Article body copy
In northeastern South Korea, archaeologists from the Yonsei University Museum unearthed what they claim are Paleolithic net sinkers—the earliest-known examples of the fishing technology, which, if confirmed, would push back the first-known use of fishing nets by roughly 19,000 years.
The 14 stone sinkers were discovered in the Maedun Cave along the coast of the East Sea by a team led by Han Chang-gyun, the director of the Yonsei museum, who has been excavating Paleolithic sites in the region since 1985. (The Paleolithic period was approximately 2.5 million to 12,000 years ago.) He says ancient fishers from about 29,000 years ago would have used the sinkers—rounded rocks with a central groove—to hold ropes or nets underwater to trap fish. Using nets would have allowed ancient fishers to catch more fish than would have been possible using earlier fishing technologies, such as carved bone fishing hooks or stone-tipped spears.
Based on preliminary radiocarbon dating of the soil in which they were found, the weights—as well as additional stone tools and fish bones found alongside them—fit soundly in the Paleolithic, 19,000 years earlier than all other stone sinkers previously discovered.
Spears and hooks are the oldest-known fishing technologies, and they appeared in ancient fishermen’s toolkits long before nets and stone sinkers. Fishing hooks in East Timor date from roughly 40,000 years ago, for instance, while hooks dating from about 30,000 years ago were found in Okinawa, Japan. Early humans also used barbed hooks to adapt spears for use in aquatic environments. Fishing nets came later, arising from the development of knitting and threading techniques, increasing the number of fish in each capture.
Although anthropologists consider net fishing an early technology, little evidence remains since nets were made from decomposable organic material. The earliest-known nets were discovered in Finland and date to around 8,000 to 5,000 years ago. Even though most nets are gone, archaeologists can infer their existence through the discovery of stone sinkers. So far, stone sinkers have been discovered in Neolithic marine settlements around the world—in the Red Sea, the eastern Mediterranean, Europe, and in northeast Asia, including China, South Korea, and Japan.

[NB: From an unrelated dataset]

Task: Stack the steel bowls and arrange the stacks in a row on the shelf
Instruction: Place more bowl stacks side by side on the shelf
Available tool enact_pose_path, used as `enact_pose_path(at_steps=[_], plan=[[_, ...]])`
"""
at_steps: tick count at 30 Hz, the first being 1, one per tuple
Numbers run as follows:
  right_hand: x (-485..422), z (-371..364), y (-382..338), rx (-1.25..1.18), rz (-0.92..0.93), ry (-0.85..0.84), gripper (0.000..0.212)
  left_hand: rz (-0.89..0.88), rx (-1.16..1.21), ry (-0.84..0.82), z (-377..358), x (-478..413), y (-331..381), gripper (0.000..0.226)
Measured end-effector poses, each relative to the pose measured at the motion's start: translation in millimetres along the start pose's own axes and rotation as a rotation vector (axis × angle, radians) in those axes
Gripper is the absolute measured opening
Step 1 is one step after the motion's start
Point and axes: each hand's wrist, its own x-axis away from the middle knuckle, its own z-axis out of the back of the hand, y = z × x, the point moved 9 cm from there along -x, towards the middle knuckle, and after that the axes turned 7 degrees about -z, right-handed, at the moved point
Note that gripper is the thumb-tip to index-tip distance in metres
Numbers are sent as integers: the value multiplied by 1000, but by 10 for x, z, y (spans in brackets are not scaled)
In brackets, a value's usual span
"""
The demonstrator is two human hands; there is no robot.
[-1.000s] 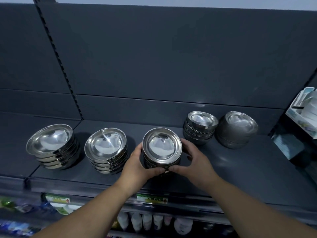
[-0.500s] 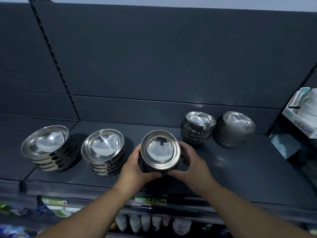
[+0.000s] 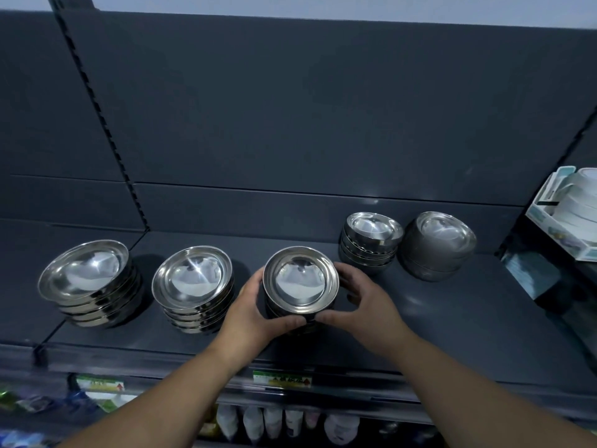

Other experts, however, are skeptical of the claims of the Korean sinkers’ Paleolithic provenance.
“I don’t buy it,” says archaeologist Chuntaek Seong of Kyung Hee University in Seoul, South Korea, who studies Korean Paleolithic archaeology but has not visited the site or had a chance to view the sinkers in person. The problem lies with interpreting the stone tools, Chuntaek says. “There are lots of net sinkers from the Neolithic period in Korea, and [these] look similar to the Neolithic sinkers.”
Yi Seon-Bok, an archaeologist at Seoul National University who was not involved in the excavation, agrees that the record-breaking age assessed for the sinkers is likely unsupported. Archaeologists already have difficulty distinguishing stone sinkers from natural geological formations, Yi says, and suggests the sinkers look more like weathered rock than manufactured tools.
Back at his laboratory in Seoul, Han says he will continue to analyze the samples from the excavation. In the subsequent months, his team will conduct carbon and pollen analyses to verify the age of the materials. He is hopeful that the next few months will dispel any doubts.